The February 2016 issue of Harper’s has a well-written, informative essay by Garret Keizer, a
contributing editor, which brought dulcet memories flooding
back to me of the halcyon days of the 50’s through the 80’s when the proletarian-on-the-street
was more concerned with the economic forces of good and evil than with the natural and political forces of
impending and concurrent doom.
“Left of Bernie: You say you want a
revolution”, by turns, describes, reveals, reviles, and reviews the failures of
the organized, and for the most part, disorganized, left in the United States.
Keizer makes a strong case for expecting
Capitalism, as we know it, to outlive all of us despite our gutiest instincts to want it reformed.
He concludes his fair and
balanced essay of the current state of our painfully "slow Bern" with the following musement:
“As one veteran leftist told me, meaning to deprecate no one
but himself, to say that you’re a socialist and be in no party is something of
a contradiction in terms.
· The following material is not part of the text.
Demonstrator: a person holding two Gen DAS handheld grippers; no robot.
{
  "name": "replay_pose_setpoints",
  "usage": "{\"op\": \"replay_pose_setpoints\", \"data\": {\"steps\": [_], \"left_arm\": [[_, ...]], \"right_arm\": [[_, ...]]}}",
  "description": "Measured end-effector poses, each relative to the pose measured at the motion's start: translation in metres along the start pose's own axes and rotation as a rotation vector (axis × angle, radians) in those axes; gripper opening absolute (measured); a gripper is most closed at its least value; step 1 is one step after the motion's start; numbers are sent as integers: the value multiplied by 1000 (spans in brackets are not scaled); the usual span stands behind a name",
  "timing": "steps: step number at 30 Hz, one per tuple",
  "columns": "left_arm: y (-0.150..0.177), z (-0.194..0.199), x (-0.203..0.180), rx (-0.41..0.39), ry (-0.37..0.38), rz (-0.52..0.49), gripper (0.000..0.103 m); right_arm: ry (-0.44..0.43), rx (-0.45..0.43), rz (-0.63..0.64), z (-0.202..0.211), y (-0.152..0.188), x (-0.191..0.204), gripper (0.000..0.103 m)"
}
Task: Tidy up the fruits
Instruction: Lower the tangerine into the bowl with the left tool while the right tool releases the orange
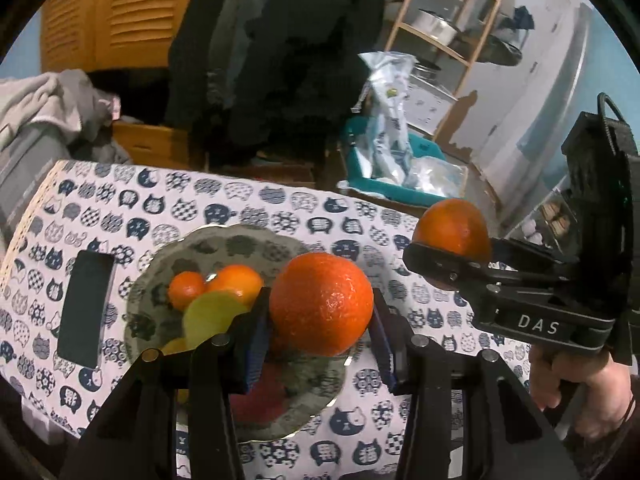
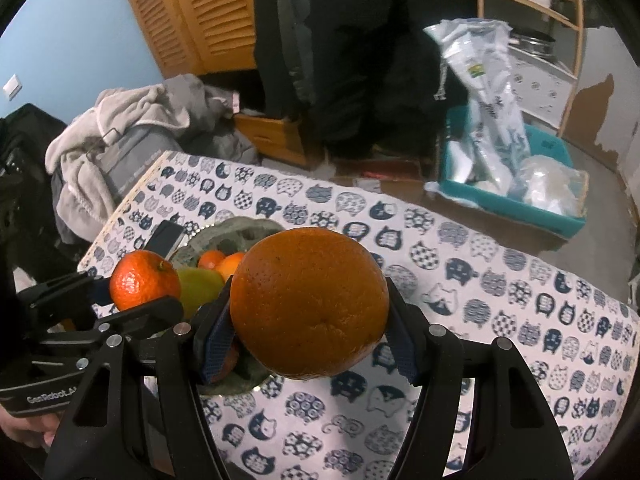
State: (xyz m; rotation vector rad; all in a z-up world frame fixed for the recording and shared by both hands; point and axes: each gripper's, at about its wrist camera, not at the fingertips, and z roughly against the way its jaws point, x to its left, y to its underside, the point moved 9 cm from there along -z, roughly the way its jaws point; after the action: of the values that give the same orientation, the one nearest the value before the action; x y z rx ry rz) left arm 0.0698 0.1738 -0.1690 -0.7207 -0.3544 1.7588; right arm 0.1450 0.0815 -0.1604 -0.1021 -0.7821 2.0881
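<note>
My left gripper [image 1: 320, 312] is shut on a bright orange mandarin [image 1: 321, 303] and holds it above the grey patterned bowl [image 1: 248, 242]. The bowl holds two small oranges [image 1: 186, 289], a green apple [image 1: 212, 314] and a red fruit [image 1: 256, 396]. My right gripper [image 2: 310, 320] is shut on a large darker orange [image 2: 309, 308], held above the table to the right of the bowl [image 2: 240, 228]. In the left wrist view the right gripper [image 1: 448, 258] with its orange [image 1: 452, 226] shows at right. In the right wrist view the left gripper [image 2: 136, 304] with its mandarin [image 2: 142, 280] shows at left.
The table has a cat-print cloth [image 2: 500, 300]. A dark phone [image 1: 84, 308] lies left of the bowl. Beyond the table are a teal bin with bags [image 2: 512, 184], a pile of clothes [image 2: 132, 128], a wooden shelf [image 1: 452, 20] and louvred doors [image 2: 192, 12].
</note>
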Motion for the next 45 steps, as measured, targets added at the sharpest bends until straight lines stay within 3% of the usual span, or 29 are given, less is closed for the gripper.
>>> {"op": "replay_pose_setpoints", "data": {"steps": [14,25,31,45], "left_arm": [[6,-8,42,18,-41,59,47],[16,-19,44,54,-45,61,47],[20,-22,40,66,-48,45,47],[44,-43,11,122,-41,-11,47]], "right_arm": [[-36,112,12,-87,2,28,66],[-80,204,-35,-129,16,27,67],[-110,189,-55,-125,12,23,70],[-49,140,-140,-77,17,-14,72]]}}
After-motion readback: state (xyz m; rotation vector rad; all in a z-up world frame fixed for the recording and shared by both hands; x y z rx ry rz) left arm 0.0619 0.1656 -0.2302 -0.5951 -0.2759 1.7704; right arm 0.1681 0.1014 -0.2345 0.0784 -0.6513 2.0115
His remark made me queasy, as the word “party” always
does. The problem with socialism is not, as Oscar Wilde reportedly said, that
it takes up too many evenings but rather that it attracts too many people who
don’t know what to do with their evenings. They scare me to death. But if I’m
truly serious in my anticapitalism, I need to affiliate myself with some group.
I see no way around it. Even a Sanders victory, much as I hope for one, will
not let me off the hook. I need to find my own battalion, an outfit I can
stomach that can also stomach me. It won’t be the Revolutionary Communist
Party, I can tell you that much. But I can tell you this too, that I owe a debt
to the Revolutionary Communist Party and, yes, to Bob Avakian, for moving me
one paltry millimeter closer to the point of the spear.”*
*”The labor movement is not a revolutionary movement. It’s a
reform movement. It’s a movement that throughout its existence has always
sought to reform the conditions it’s working under. But in any radical
transformation of society, working people are going to be at the point of the
spear.”—Michael Eisenscher, former national coordinator of USLAW. (U.S. Labor Against the War)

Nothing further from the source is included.